Explain Codes LogoExplain Codes Logo

Getting group-wise statistics (count, mean, etc.) using pandas GroupBy

python
dataframe
groupby
pandas
Nikita BarsukovbyNikita Barsukov·Dec 5, 2024
TLDR

Here's a bit of python to make your life easier with groupby and agg:

# DataFrame 'df', don't leave home without it grouped_stats = df.groupby('Category')['Values'].agg(['count', 'mean', 'sum'])

And boom! Just like that, you've got your count, mean, and sum for each 'Category'.

Unpacking the process

Digging up the numbers

If your curiosity is itching for row count per group, .size() will put the cat right out of its misery:

# It's the circle of counts group_counts = df.groupby(['col1', 'col2']).size().reset_index(name='counts')

But hey, we're all for overachieving here! Let's go all out and get the mean and count at once:

# It's like killing two birds with one stone, but less grim multi_stats = df.groupby(['col1', 'col2']).agg({'col3': 'mean', 'col4': 'count'})

Just remember, null values can be a heartbreaker. They might mess with your means and counts. Be sure to handle those bad boys properly!

Customizing group statistics

Hand-pick your aggregates

Your ticket to aggregation utopia is a ride on the agg train:

# 'col1' is first class, and 'col2' is just along for the ride stats = df.groupby('col1')['col2'].agg(['mean', 'std', 'var', 'max'])

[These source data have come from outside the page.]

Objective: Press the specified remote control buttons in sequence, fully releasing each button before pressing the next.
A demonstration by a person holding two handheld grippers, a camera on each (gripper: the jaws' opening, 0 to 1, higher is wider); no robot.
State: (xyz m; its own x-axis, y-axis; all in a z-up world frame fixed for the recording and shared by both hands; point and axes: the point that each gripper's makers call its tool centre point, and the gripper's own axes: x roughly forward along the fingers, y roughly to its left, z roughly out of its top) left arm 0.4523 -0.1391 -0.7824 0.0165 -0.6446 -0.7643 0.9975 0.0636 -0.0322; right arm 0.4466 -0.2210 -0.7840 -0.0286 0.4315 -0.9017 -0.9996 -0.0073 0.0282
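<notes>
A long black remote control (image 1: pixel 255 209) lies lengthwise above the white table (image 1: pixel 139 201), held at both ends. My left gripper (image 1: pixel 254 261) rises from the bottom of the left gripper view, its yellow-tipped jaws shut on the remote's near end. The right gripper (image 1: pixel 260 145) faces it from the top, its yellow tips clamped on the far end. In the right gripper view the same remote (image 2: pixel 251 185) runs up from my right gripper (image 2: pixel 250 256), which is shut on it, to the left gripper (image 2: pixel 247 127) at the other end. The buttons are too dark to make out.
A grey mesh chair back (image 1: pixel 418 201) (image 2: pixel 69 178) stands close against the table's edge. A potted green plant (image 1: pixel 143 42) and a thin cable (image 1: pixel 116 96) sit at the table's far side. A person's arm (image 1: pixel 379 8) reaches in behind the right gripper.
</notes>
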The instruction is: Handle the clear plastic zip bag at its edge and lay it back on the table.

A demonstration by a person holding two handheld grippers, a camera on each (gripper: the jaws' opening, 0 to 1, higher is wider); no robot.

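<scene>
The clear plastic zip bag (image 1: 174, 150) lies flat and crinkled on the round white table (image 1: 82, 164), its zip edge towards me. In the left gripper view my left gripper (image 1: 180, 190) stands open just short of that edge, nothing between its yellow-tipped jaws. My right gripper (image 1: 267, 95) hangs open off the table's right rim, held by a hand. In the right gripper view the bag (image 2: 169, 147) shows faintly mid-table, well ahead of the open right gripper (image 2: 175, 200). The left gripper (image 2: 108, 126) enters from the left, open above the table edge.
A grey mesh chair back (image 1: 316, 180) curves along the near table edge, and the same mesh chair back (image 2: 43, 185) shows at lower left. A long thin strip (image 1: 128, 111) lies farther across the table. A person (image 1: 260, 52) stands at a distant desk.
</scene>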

Going fancy with a reset_index() will turn your bumpy multi-index DataFrame into a nice, flat ride:

# Because who likes multi-tiered structures, amirite? final_stats = stats.reset_index()

Comprehensive stats, a touch away

When you want to go full Sherlock on your stats, describe is your magnifying glass:

# It's like a database's tell-all biography descriptive_stats = df.groupby('col1').describe()

But hey, if you only care about the juicy bits, just snag 'em:

# Because sometimes, less is more focused_descriptions = descriptive_stats[['count', 'mean']]

This ecosystem of stats, complete with their visual cousins - charts and graphs - can bring the true face of your data front and center.